* [Assignment]: Copy only what lies from the line containing "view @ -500" through the line containing "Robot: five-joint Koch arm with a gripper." in the entries below, keeping both end lines exact and dropping every picture.
- - -
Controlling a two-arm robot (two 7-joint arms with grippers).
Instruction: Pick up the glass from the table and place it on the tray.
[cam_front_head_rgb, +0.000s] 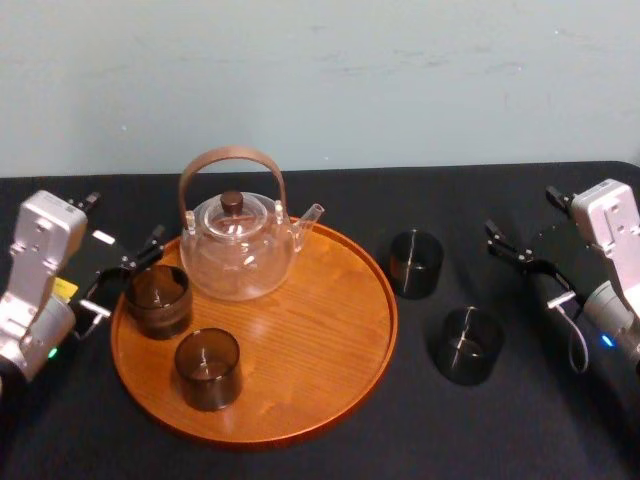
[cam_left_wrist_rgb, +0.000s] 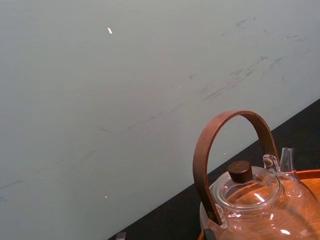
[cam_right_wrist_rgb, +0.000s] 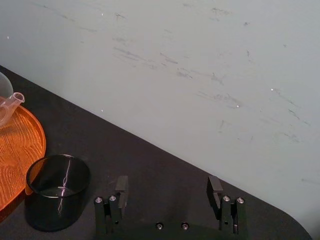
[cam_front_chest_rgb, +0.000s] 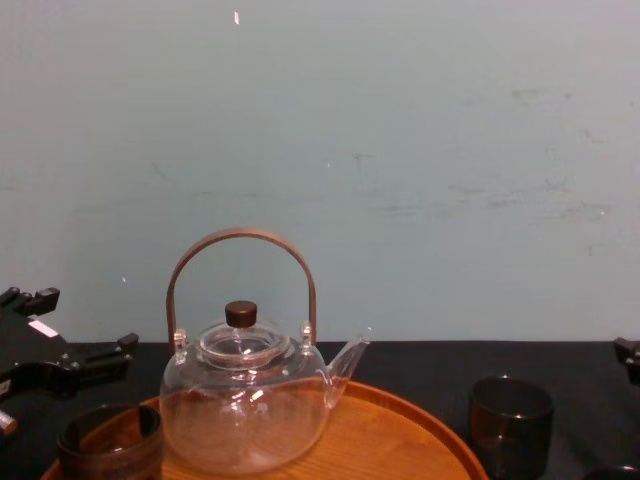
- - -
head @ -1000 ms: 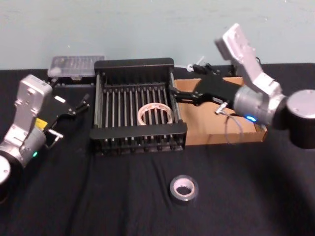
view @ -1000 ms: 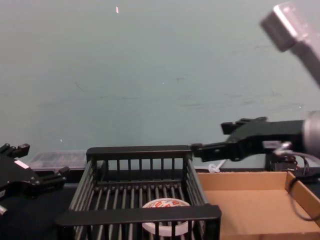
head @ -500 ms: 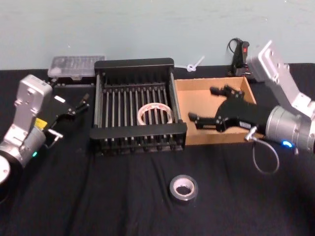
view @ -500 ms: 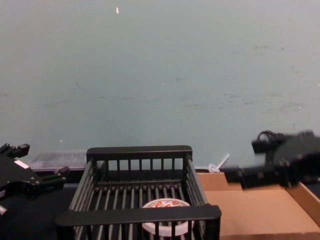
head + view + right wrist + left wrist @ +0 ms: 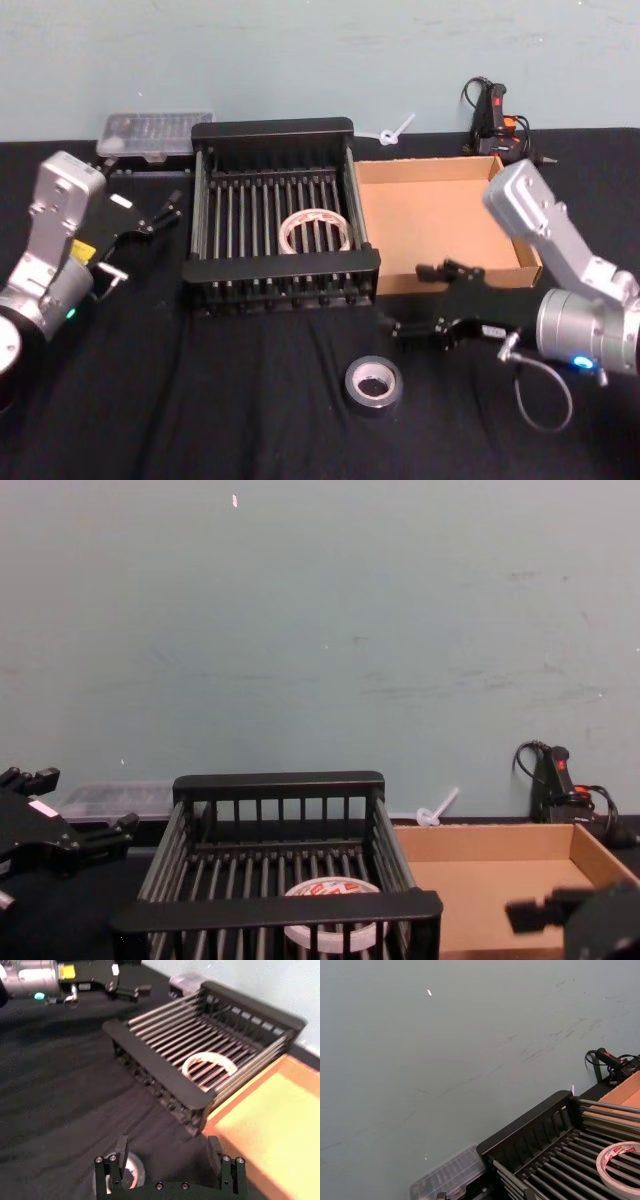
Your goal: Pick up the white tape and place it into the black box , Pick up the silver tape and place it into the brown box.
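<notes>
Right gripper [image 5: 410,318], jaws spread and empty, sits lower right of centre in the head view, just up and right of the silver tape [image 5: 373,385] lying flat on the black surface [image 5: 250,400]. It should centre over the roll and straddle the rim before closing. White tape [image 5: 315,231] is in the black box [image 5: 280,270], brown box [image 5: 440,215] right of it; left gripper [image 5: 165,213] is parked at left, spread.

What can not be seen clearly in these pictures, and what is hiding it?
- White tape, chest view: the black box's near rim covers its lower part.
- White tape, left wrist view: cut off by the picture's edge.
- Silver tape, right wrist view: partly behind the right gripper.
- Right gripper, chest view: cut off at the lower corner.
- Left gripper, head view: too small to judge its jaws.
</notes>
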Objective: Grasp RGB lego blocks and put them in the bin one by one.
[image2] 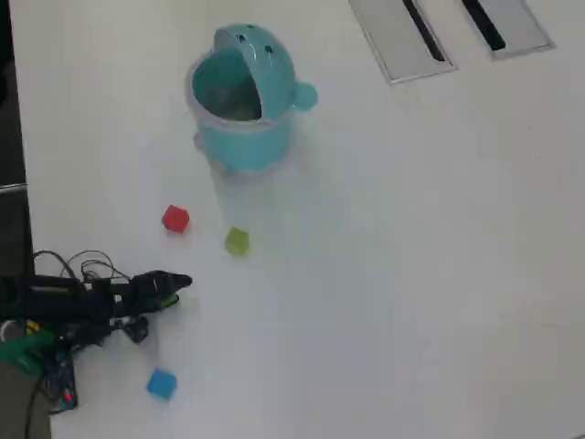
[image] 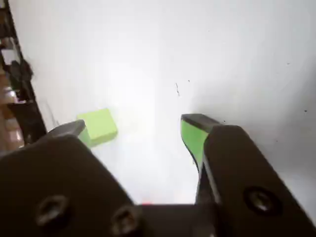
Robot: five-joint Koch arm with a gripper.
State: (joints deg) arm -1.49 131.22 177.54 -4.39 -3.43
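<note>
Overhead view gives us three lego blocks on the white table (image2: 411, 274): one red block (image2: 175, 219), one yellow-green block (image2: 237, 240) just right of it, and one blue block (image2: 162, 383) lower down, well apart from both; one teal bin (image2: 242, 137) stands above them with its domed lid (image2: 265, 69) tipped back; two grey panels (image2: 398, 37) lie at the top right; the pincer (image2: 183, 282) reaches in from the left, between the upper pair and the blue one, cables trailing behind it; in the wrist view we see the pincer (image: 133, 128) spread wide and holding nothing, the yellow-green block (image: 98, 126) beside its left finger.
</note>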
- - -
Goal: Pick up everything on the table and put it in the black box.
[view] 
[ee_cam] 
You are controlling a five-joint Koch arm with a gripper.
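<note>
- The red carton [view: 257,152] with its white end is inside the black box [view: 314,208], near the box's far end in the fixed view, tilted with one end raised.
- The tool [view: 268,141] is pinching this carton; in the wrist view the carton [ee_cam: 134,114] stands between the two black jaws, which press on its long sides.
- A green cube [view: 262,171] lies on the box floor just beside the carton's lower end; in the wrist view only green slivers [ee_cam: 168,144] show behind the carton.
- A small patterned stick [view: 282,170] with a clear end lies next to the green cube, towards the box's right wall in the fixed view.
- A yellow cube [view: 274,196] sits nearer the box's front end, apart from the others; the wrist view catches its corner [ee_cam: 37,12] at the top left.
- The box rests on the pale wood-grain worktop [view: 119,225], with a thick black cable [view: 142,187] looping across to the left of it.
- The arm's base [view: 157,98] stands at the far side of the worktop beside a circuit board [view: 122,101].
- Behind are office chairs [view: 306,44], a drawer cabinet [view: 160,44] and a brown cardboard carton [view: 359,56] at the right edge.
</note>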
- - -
* [Finished task]:
view @ -500 ms: 
head + view + right wrist + left wrist @ +0 ms: 
Your goal: Pick up the white tape and place it into the black box , Pick up the silver tape and place it into the brown box.
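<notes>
Right gripper [image 5: 410,318], jaws spread and empty, sits lower right of centre in the head view, just up and right of the silver tape [image 5: 373,385] lying flat on the black surface [image 5: 250,400]. It should centre over the roll and straddle the rim before closing. White tape [image 5: 315,231] is in the black box [image 5: 280,270], brown box [image 5: 440,215] right of it; left gripper [image 5: 165,213] is parked at left, spread.

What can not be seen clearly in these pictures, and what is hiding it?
- White tape, chest view: the black box's near rim covers its lower part.
- White tape, left wrist view: cut off by the picture's edge.
- Silver tape, right wrist view: partly behind the right gripper.
- Right gripper, chest view: cut off at the lower corner.
- Left gripper, head view: too small to judge its jaws.
</notes>
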Objective: Grasp RGB lego blocks and put them in the bin one by one.
[image2] 
[image] 
Robot: five-joint Koch arm with a gripper.

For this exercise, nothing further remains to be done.